Le 5 mai 2022, l’ancien ministre a été traduit en justice. La gravité de l’infraction, selon une communication de la Justice, était que « Kemoh Sesay entre mars et avril 2022, s’est délibérément et à plusieurs reprises, par le biais des réseaux sociaux, plus précisément WhatsApp, dans le district de Port Loko, Chef-lieu de Bakeloko dans la province du Nord du pays, adressé directement au Président, Dr Julius Maada Bio d’une manière qu’il sait être erronée, dans le but de causer du danger, une obstruction, une insulte, une offense, une intimidation, une inimitié, une haine, une mauvaise volonté ou une anxiété inutile à Son Excellence le Président Dr Julius Maada Bio ».
L’homme politique a été placé en détention provisoire au Centre Correctionnel pour Hommes de Pademba Road, jusqu’au 9 mai 2022.
La Sierra Leone a dépénalisé la diffamation le 28 octobre 2020, suscitant ainsi l’espoir de mettre fin à l’ère des poursuites frivoles. Jusqu’à son abrogation, la loi sur l’ordre public de 1965 avait été utilisée pour harceler et persécuter les journalistes ainsi que les citoyens qui gênaient par leurs remarques publiques le gouvernement et d’autres personnes puissantes. S’exprimant lors d’une cérémonie marquant officiellement l’abrogation la loi, le président Maada Bio a déclaré : « Pendant plus d’un demi-siècle, nous avons eu un régime législatif et de gouvernance qui criminalisait le journalisme.

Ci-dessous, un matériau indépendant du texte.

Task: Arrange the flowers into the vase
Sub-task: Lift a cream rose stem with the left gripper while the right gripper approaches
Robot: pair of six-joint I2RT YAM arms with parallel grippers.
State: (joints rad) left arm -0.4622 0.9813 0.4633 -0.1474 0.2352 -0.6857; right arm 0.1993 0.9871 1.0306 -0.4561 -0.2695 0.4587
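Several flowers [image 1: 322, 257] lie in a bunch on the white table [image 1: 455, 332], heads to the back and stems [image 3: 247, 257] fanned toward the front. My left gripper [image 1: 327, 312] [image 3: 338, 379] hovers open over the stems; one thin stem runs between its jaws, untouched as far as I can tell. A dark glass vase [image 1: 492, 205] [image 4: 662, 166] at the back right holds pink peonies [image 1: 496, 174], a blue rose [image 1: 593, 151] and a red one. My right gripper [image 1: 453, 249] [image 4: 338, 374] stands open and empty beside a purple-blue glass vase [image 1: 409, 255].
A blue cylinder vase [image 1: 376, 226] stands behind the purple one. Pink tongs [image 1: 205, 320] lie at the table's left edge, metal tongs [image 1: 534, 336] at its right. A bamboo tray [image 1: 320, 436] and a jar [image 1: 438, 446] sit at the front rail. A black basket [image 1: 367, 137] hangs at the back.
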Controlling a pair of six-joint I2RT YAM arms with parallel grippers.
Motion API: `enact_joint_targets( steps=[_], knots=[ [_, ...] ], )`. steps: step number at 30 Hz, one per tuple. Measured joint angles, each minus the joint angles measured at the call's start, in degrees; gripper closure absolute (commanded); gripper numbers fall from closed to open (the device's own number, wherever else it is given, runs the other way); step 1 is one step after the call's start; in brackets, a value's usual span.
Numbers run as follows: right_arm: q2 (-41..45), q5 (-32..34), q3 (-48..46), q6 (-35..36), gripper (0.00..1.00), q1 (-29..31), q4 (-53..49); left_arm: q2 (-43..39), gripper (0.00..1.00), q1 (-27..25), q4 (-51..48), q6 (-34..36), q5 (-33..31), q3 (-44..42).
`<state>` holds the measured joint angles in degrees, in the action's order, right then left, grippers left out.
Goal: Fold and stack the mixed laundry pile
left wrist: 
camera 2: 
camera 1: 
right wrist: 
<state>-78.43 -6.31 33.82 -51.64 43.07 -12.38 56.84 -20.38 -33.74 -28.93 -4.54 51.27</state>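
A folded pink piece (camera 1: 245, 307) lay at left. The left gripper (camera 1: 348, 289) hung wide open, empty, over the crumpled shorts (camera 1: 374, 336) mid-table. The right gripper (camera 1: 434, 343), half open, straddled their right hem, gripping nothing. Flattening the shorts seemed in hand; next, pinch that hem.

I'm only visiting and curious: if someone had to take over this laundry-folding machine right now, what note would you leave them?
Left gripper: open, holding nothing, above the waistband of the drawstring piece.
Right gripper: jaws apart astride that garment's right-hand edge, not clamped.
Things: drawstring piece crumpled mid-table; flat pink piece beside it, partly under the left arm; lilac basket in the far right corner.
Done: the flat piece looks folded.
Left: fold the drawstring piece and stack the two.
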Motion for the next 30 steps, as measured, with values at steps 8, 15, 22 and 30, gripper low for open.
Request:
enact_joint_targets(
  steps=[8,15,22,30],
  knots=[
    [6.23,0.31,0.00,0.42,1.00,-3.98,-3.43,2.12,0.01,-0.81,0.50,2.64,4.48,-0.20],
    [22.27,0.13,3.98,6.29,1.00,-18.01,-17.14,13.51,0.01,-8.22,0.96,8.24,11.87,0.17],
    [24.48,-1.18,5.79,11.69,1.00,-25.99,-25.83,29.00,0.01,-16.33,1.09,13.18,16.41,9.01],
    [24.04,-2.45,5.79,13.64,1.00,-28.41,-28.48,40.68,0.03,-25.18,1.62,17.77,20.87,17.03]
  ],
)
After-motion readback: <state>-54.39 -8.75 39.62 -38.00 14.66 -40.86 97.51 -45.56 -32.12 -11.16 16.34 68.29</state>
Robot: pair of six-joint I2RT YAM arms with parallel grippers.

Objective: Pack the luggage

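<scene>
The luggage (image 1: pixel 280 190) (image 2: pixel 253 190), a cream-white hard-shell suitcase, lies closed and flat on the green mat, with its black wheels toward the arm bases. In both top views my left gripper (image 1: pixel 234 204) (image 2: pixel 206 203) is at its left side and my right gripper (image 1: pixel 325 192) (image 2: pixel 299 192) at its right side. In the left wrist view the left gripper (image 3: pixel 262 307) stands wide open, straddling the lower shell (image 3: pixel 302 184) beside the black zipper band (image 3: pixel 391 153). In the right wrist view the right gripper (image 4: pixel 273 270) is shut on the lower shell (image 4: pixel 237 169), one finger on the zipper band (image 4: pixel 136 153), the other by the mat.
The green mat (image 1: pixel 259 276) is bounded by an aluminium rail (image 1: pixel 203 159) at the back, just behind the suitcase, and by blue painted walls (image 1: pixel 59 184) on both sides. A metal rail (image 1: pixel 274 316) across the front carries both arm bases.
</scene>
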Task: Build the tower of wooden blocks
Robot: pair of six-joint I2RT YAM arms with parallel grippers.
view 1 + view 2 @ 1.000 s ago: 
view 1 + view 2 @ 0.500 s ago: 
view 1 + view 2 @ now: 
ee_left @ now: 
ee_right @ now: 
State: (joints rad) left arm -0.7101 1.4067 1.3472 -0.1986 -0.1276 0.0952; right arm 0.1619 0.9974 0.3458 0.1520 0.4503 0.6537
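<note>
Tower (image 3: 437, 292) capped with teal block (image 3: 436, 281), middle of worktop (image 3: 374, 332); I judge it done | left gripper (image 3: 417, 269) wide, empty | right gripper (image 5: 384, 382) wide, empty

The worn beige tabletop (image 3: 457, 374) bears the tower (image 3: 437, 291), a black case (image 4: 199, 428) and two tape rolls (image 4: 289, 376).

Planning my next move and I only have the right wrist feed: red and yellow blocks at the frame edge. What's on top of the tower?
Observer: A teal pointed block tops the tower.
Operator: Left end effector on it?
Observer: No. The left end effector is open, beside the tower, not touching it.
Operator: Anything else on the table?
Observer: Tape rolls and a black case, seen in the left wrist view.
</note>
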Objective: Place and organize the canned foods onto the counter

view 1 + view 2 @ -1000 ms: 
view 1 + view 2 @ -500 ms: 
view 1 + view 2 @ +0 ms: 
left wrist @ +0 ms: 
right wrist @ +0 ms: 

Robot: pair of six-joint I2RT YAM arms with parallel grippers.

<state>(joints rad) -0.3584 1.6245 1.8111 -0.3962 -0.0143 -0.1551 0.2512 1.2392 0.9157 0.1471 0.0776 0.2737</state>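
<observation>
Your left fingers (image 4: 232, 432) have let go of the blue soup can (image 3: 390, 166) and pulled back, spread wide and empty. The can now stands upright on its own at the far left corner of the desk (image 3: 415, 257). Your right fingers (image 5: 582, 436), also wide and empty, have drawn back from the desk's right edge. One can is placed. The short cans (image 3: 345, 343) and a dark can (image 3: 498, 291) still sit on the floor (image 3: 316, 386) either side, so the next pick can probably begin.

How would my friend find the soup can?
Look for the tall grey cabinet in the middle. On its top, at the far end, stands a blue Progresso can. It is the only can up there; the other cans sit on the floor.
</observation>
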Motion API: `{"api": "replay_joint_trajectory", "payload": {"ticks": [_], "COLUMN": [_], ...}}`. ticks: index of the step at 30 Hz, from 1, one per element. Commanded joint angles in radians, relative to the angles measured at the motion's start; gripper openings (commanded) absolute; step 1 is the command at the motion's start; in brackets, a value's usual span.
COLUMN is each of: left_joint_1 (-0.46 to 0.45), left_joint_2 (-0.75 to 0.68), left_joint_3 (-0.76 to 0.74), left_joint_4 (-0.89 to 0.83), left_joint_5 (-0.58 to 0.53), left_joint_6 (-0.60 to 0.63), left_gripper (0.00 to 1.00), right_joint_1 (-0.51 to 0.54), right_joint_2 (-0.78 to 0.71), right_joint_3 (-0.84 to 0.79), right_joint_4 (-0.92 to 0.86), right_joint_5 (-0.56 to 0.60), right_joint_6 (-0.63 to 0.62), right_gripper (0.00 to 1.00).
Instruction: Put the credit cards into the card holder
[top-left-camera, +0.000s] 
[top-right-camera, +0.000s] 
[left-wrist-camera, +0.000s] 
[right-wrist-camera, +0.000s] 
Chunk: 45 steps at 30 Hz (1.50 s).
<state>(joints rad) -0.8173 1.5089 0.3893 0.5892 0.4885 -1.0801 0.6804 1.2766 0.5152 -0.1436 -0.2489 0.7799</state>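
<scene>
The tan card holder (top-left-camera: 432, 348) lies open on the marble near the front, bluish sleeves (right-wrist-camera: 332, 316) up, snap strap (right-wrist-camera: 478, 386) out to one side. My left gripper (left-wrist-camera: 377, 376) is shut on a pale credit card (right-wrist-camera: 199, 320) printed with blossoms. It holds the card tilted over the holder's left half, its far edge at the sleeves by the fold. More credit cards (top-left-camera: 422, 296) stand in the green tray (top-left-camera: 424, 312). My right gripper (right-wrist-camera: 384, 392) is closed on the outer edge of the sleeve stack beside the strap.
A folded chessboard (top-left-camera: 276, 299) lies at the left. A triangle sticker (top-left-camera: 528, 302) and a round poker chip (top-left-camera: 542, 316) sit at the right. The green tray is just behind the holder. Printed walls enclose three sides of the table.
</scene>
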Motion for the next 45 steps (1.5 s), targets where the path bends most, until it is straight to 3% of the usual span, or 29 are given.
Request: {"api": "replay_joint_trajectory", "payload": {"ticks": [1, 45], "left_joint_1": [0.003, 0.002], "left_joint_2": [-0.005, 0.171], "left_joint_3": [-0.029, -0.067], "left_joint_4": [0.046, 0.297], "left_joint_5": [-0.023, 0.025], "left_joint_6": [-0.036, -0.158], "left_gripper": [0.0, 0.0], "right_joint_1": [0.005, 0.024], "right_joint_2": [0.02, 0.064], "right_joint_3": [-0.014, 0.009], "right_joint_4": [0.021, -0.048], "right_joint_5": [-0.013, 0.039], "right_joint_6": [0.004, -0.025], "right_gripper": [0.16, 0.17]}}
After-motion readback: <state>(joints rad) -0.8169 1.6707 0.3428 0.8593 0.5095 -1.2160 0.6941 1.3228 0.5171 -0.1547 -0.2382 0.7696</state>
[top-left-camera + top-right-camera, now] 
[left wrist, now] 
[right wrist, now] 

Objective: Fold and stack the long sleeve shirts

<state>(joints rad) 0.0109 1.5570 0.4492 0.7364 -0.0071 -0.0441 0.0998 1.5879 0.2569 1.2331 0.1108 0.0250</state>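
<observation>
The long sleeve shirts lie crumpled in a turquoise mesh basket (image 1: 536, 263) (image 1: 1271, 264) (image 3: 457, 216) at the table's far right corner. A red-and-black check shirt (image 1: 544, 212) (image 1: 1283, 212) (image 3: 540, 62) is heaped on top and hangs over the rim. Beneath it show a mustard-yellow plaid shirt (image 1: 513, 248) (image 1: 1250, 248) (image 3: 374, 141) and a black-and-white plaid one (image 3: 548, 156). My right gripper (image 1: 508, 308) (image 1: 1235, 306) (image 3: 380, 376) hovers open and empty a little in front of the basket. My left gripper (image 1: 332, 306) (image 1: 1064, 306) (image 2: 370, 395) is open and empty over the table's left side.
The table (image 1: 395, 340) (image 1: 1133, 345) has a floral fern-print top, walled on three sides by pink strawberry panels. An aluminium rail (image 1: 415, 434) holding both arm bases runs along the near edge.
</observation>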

Les gouvernements qui se sont succédé n’ont pas réussi à abolir cette loi qui menaçait les libertés civiles et avait été utilisée de manière abusive au cours d’un demi-siècle par les gouvernements successifs ».
Les poursuites engagées contre le journaliste Sorie Saio Sesay et l’homme politique Kemoh Sesay en vertu de la loi sierra-léonaise sur le crime et la cybersécurité font craindre que les autorités n’utilisent cette loi pour réduire au silence les critiques, de la même manière que la loi de 1965 sur l’ordre public a été manipulée pour cibler les voix critiques.
Dans le cas de Kemoh Sesay, les accusations de publication mensongère, d’insulte, de blessure et de provocation de la haine, de la malveillance ou de l’anxiété inutile sont les éléments classiques de la diffamation. Il semblerait donc qu’il soit poursuivi pour diffamation sous la loi de la cybercriminalité. Il est important de souligner que l’ancien ministre a fait ces déclarations en public et en personne. Cependant, la police ne l’a pas inquiété jusqu’à ce qu’une version numérique soit publiée sur les réseaux sociaux. Il semblerait donc que la police attaque Alhaji Sesay davantage pour la publication numérique que pour le contenu de son discours.
La Fondations des Médias pour l’Afrique de l’Ouest (MFWA) condamne la persécution du journaliste Sorie Saio et du politicien Kemoh Sesay par les autorités sur la base de la loi sierra-léonaise sur le crime et la cybersécurité. Nous demandons instamment aux autorités d’éviter d’utiliser la loi sur la cybercriminalité pour museler la liberté d’expression et la liberté de la presse en ligne.